Our bulwark against this darkening of the modern mind should be higher education. It is here that orthodoxies should be least entrenched. It is here where young minds should be instilled with a questioning ethos, where the next generation should be schooled on how to think, and where differences of opinion and debate should be cultivated and nurtured. Instead, professors often singularly fail to or are unwilling to challenge their students (or allow others to challenge them) on the basis of ideological orthodoxies. Orthodoxy, doctrinal purity and thought policing are no longer the preserves of medieval religious orders. They are prevalent at Yale, Evergreen, Berkeley, Concordia, and too many other institutes of higher learning in the west, now, while we are poised at the cusp of quantum computing and drone warfare.

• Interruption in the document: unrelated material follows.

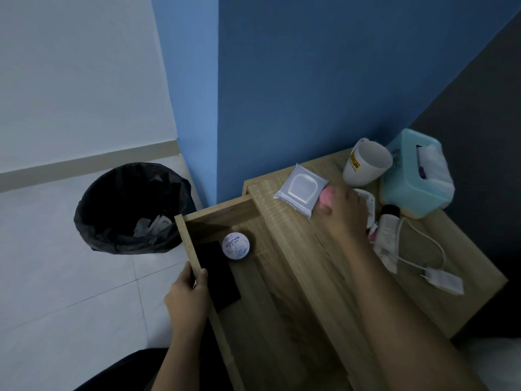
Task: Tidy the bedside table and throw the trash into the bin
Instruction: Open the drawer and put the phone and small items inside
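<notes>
Left hand (187, 294) grips the front edge of the open drawer (197, 258), fingers (202, 275) curled over it; a round tin (235, 246) lies inside. Right hand (342, 214) reaches over the worktop (284, 221), fingers pinching a pink object (326, 196) beside the wipes pack (300, 189). On the floor past the drawer stands the bin (132, 207).
</notes>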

The consequences of this willful stupidity and cloistered thinking will be magnified by our technological accomplishments. Stanislav Petrov will never be placed in that predicament again. But the chances are that someone else will be, as more sophisticated technology infuses more and more aspects of our lives and decisions. Petrov was a critical thinker, able to quickly analyze patterns and detect that something was amiss. Somewhere in the future, we might not be so fortunate as to rely on a Petrov. There is a chronic disconnect between our ingenuity in creating technology and our lack of the common sense to use it without blowing ourselves up. The ultimate bulwark against dystopia is also being eroded too: our ability—indeed our willingness—to criticize. Thinking is not encouraged. Group think, in the age of cyber warfare, is potentially lethal. Consider that Stanislav lived in a closed society, which had no respect for the freedom of expression, let alone freedom of opinion of a serving military officer. We now live in societies in which free expression is under immense pressure, through disciplining, policing and the worst form of pseudo-intellectual mob rule. Ironically, it is under most pressure from those who should be defending it with the greatest vigor: the educators in our universities.
When contemporary and future decision-makers find themselves in a bunker with blinking lights, confronted by analogous dilemmas, under social pressure and with frantic activity around them, will they make the right call? Will they ask: why only five missiles?